→ **THE PROBLEM**
The answer must be every line of the records below that holds the word "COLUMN".

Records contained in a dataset
+---+

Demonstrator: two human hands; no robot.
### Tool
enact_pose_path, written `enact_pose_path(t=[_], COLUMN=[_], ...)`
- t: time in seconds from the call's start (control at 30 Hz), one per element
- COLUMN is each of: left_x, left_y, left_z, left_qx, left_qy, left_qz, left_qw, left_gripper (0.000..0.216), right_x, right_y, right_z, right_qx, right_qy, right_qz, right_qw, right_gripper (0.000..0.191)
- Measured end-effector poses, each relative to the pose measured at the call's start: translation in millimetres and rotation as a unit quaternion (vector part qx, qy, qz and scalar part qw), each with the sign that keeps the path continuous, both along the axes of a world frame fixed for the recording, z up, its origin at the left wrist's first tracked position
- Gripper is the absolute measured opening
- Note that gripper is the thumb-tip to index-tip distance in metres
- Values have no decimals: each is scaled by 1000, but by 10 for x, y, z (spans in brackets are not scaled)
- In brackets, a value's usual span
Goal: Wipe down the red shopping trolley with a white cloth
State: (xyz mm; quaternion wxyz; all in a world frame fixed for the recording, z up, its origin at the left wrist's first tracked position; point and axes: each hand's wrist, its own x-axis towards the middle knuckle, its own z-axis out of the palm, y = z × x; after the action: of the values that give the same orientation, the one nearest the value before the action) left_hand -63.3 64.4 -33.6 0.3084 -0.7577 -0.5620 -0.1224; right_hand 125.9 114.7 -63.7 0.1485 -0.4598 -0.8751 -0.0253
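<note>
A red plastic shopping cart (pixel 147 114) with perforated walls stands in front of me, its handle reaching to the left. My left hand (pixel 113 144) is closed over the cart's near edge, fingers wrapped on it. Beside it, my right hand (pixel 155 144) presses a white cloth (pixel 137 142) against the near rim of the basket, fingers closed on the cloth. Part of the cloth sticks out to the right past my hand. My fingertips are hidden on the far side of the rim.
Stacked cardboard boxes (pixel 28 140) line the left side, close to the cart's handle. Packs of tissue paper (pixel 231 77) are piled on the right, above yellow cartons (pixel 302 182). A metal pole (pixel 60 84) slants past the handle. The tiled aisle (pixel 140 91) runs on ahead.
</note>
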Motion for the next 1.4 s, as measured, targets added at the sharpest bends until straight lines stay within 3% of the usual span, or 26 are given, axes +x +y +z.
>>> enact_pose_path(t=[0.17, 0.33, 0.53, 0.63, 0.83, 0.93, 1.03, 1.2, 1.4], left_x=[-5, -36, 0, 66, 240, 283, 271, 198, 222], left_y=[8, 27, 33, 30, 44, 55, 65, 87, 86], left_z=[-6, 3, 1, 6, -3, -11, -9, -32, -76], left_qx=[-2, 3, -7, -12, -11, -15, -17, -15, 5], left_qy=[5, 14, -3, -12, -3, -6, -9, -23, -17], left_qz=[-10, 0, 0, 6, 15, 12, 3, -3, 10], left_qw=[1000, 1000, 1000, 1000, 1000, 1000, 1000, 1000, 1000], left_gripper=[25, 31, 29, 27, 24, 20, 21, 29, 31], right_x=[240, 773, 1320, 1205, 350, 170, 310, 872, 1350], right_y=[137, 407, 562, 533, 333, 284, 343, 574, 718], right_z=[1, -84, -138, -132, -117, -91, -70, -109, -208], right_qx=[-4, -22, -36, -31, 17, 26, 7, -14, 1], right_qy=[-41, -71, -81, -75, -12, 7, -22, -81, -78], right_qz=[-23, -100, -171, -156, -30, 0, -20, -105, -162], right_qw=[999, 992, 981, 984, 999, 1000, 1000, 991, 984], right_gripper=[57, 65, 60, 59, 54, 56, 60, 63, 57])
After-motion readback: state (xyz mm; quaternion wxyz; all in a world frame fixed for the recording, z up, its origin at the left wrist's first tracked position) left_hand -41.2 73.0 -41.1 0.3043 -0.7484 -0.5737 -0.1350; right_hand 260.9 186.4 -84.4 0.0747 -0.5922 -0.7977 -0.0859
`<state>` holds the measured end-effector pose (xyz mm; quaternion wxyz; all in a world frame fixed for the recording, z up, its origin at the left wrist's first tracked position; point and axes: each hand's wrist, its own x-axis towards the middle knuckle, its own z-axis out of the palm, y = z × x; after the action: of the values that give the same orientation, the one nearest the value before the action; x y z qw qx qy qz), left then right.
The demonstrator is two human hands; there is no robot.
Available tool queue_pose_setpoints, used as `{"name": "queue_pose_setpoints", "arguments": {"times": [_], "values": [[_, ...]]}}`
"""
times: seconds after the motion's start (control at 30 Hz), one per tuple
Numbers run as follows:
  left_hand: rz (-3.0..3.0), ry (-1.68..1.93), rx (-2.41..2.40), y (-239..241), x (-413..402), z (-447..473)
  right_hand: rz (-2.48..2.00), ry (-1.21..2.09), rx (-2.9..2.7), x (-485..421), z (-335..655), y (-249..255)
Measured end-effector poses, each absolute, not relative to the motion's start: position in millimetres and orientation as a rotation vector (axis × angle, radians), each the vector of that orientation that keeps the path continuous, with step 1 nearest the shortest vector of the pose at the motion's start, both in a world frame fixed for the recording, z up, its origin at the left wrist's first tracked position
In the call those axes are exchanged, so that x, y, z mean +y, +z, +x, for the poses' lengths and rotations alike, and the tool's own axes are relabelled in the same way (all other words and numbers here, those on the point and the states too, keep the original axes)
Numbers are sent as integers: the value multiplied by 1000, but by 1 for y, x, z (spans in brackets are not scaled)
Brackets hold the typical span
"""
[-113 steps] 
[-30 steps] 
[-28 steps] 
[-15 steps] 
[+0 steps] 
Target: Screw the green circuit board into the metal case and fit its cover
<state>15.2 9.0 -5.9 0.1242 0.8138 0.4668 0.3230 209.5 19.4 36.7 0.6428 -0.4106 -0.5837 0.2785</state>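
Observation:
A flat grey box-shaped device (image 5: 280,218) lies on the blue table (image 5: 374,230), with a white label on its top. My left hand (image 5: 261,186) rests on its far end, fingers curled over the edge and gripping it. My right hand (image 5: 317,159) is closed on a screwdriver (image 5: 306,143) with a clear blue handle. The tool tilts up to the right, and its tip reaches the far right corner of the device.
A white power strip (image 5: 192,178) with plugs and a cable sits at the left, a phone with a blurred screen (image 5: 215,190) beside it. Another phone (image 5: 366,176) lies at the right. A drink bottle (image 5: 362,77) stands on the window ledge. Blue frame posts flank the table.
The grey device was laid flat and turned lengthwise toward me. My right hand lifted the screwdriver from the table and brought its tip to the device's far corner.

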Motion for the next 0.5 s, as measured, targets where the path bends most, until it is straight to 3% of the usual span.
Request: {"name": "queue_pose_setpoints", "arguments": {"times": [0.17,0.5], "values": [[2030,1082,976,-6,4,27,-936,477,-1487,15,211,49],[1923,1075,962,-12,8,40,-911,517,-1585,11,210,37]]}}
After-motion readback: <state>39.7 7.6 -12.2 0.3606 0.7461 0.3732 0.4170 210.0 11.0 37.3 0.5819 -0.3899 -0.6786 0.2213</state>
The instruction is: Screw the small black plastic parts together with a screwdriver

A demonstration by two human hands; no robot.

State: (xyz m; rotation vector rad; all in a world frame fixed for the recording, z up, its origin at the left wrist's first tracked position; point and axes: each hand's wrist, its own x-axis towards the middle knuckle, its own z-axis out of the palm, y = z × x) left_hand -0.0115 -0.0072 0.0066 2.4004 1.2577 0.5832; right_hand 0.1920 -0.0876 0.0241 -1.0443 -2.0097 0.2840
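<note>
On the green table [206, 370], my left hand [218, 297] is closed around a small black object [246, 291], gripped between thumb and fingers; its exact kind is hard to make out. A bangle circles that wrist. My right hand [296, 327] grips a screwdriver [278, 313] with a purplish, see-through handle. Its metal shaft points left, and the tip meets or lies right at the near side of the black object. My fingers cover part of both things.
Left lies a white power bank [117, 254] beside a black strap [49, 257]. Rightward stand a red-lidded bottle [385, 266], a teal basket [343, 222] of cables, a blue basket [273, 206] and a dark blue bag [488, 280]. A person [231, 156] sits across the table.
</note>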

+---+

→ **ANSWER FOR THIS EXERCISE**
enact_pose_path, written `enact_pose_path(t=[_], COLUMN=[_], ...)`
- COLUMN is each of: left_x, left_y, left_z, left_qx, left_qy, left_qz, left_qw, left_gripper (0.000..0.216), right_x, right_y, right_z, right_qx, right_qy, right_qz, right_qw, right_gripper (0.000..0.191)

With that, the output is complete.